*What you should do*: Nothing but an exact copy of the data should be given.

======== Given material

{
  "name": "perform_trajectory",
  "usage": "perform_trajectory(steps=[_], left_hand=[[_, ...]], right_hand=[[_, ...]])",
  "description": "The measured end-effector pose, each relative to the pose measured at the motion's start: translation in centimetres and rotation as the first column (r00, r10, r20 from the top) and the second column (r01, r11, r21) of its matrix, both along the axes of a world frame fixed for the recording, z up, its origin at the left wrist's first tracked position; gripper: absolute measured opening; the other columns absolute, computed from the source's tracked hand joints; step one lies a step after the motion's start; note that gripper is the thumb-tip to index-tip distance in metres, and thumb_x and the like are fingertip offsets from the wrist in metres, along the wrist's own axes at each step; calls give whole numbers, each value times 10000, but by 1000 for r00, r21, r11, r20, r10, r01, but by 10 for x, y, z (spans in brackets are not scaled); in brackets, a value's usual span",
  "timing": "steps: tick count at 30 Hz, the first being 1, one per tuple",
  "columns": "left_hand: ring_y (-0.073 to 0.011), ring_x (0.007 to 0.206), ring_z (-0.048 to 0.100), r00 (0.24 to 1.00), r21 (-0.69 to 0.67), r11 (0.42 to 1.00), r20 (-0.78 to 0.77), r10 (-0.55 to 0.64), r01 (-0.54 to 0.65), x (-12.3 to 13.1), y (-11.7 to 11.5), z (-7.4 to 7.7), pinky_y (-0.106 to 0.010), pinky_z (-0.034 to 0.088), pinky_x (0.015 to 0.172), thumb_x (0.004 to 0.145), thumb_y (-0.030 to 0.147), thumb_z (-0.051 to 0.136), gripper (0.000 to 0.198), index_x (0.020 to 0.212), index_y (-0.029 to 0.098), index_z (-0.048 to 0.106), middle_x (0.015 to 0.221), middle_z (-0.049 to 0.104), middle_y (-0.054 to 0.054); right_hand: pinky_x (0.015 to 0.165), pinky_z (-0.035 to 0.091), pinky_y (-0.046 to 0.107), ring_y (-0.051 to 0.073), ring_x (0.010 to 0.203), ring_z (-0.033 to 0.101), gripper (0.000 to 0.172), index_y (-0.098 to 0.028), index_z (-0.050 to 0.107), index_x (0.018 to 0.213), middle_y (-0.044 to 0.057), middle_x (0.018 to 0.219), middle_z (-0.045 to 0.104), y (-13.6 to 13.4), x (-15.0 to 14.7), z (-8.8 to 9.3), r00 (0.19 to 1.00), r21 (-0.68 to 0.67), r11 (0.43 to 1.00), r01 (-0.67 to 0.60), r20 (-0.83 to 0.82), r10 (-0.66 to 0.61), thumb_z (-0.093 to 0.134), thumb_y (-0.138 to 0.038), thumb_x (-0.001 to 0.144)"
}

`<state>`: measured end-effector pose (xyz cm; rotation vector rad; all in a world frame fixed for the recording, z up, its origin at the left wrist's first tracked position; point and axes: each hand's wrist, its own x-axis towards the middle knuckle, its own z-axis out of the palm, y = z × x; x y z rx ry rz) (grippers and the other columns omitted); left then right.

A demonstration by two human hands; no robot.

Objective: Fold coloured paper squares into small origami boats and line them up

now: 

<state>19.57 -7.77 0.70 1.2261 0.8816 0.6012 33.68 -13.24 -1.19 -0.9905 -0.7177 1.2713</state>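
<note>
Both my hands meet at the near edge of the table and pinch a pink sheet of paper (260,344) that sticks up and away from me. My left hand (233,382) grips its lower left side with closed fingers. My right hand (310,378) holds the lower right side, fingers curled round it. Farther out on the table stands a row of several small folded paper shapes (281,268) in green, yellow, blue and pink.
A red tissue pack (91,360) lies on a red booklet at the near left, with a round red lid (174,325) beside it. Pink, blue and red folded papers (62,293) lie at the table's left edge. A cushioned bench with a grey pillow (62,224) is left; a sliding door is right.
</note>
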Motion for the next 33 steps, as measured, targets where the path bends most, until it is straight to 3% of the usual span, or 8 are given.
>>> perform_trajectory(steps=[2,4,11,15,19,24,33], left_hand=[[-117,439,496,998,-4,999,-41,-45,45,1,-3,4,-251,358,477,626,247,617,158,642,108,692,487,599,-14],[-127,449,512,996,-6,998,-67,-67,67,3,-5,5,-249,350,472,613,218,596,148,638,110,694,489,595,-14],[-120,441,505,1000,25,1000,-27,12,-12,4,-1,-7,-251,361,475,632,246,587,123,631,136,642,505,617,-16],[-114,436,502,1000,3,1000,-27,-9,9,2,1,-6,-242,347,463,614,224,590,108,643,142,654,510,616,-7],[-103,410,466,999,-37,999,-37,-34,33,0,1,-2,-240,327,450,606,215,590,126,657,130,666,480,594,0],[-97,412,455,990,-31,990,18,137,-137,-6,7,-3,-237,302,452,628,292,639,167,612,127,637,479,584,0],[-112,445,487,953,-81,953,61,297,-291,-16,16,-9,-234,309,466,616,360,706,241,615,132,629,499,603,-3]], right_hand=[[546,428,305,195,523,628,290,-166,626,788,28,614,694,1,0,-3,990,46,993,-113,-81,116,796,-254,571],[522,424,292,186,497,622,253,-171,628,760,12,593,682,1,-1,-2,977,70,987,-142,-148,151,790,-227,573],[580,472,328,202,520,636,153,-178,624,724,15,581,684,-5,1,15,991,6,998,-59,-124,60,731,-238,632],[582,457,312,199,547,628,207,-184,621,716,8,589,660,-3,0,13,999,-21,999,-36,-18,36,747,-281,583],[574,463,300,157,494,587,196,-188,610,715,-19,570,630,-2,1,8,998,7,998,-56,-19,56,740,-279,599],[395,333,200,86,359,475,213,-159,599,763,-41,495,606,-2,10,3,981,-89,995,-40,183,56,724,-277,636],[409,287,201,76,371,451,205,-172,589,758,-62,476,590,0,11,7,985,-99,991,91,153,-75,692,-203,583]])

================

*Expected answer*:
{
  "name": "perform_trajectory",
  "usage": "perform_trajectory(steps=[_], left_hand=[[_, ...]], right_hand=[[_, ...]])",
  "description": "The measured end-effector pose, each relative to the pose measured at the motion's start: translation in centimetres and rotation as the first column (r00, r10, r20 from the top) and the second column (r01, r11, r21) of its matrix, both along the axes of a world frame fixed for the recording, z up, its origin at the left wrist's first tracked position; gripper: absolute measured opening; the other columns absolute, computed from the source's tracked hand joints; step one lies a step after the motion's start; note that gripper is the thumb-tip to index-tip distance in metres, and thumb_x and the like are fingertip offsets from the wrist in metres, along the wrist's own axes at each step; calls give whole numbers, each value times 10000, but by 1000 for r00, r21, r11, r20, r10, r01, but by 10 for x, y, z (spans in brackets are not scaled); in brackets, a value's usual span",
  "timing": "steps: tick count at 30 Hz, the first being 1, one per tuple",
  "columns": "left_hand: ring_y (-0.073 to 0.011), ring_x (0.007 to 0.206), ring_z (-0.048 to 0.100), r00 (0.24 to 1.00), r21 (-0.69 to 0.67), r11 (0.42 to 1.00), r20 (-0.78 to 0.77), r10 (-0.55 to 0.64), r01 (-0.54 to 0.65), x (-12.3 to 13.1), y (-11.7 to 11.5), z (-7.4 to 7.7), pinky_y (-0.106 to 0.010), pinky_z (-0.034 to 0.088), pinky_x (0.015 to 0.172), thumb_x (0.004 to 0.145), thumb_y (-0.030 to 0.147), thumb_z (-0.051 to 0.136), gripper (0.000 to 0.198), index_x (0.020 to 0.212), index_y (-0.029 to 0.098), index_z (-0.048 to 0.106), middle_x (0.015 to 0.221), middle_z (-0.049 to 0.104), middle_y (-0.054 to 0.054); right_hand: pinky_x (0.015 to 0.165), pinky_z (-0.035 to 0.091), pinky_y (-0.046 to 0.107), ring_y (-0.051 to 0.073), ring_x (0.010 to 0.203), ring_z (-0.033 to 0.101), gripper (0.000 to 0.172), index_y (-0.098 to 0.028), index_z (-0.050 to 0.107), index_x (0.018 to 0.213), middle_y (-0.044 to 0.057), middle_x (0.018 to 0.219), middle_z (-0.045 to 0.104), y (-13.6 to 13.4), x (-15.0 to 14.7), z (-8.8 to 9.3), r00 (0.19 to 1.00), r21 (-0.68 to 0.67), r11 (0.43 to 1.00), r01 (-0.67 to 0.60), r20 (-0.83 to 0.82), r10 (-0.66 to 0.61), thumb_z (-0.093 to 0.134), thumb_y (-0.138 to 0.038), thumb_x (-0.001 to 0.144)"
}

`<state>`: measured end-effector pose (xyz cm; rotation vector rad; all in a world frame fixed for the recording, z up, its origin at the left wrist's first tracked position; point and axes: each hand's wrist, its own x-axis towards the middle knuckle, its own z-axis out of the palm, y = z × x; x y z rx ry rz) (grippers and the other columns omitted); left then right.

A demonstration by two human hands; no robot.

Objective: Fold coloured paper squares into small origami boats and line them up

now: 

<state>19.57 -7.77 0.70 1.2261 0.8816 0.6012 33.68 -13.24 -1.19 -0.9905 -0.7177 1.2713</state>
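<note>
Both my hands meet at the near edge of the table and pinch a pink sheet of paper (260,344) that sticks up and away from me. My left hand (233,382) grips its lower left side with closed fingers. My right hand (310,378) holds the lower right side, fingers curled round it. Farther out on the table stands a row of several small folded paper shapes (281,268) in green, yellow, blue and pink.
A red tissue pack (91,360) lies on a red booklet at the near left, with a round red lid (174,325) beside it. Pink, blue and red folded papers (62,293) lie at the table's left edge. A cushioned bench with a grey pillow (62,224) is left; a sliding door is right.
</note>
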Motion for the next 33 steps, as measured, targets where the path bends most, until it is straight to 3% of the usual span, or 8 are given.
>>> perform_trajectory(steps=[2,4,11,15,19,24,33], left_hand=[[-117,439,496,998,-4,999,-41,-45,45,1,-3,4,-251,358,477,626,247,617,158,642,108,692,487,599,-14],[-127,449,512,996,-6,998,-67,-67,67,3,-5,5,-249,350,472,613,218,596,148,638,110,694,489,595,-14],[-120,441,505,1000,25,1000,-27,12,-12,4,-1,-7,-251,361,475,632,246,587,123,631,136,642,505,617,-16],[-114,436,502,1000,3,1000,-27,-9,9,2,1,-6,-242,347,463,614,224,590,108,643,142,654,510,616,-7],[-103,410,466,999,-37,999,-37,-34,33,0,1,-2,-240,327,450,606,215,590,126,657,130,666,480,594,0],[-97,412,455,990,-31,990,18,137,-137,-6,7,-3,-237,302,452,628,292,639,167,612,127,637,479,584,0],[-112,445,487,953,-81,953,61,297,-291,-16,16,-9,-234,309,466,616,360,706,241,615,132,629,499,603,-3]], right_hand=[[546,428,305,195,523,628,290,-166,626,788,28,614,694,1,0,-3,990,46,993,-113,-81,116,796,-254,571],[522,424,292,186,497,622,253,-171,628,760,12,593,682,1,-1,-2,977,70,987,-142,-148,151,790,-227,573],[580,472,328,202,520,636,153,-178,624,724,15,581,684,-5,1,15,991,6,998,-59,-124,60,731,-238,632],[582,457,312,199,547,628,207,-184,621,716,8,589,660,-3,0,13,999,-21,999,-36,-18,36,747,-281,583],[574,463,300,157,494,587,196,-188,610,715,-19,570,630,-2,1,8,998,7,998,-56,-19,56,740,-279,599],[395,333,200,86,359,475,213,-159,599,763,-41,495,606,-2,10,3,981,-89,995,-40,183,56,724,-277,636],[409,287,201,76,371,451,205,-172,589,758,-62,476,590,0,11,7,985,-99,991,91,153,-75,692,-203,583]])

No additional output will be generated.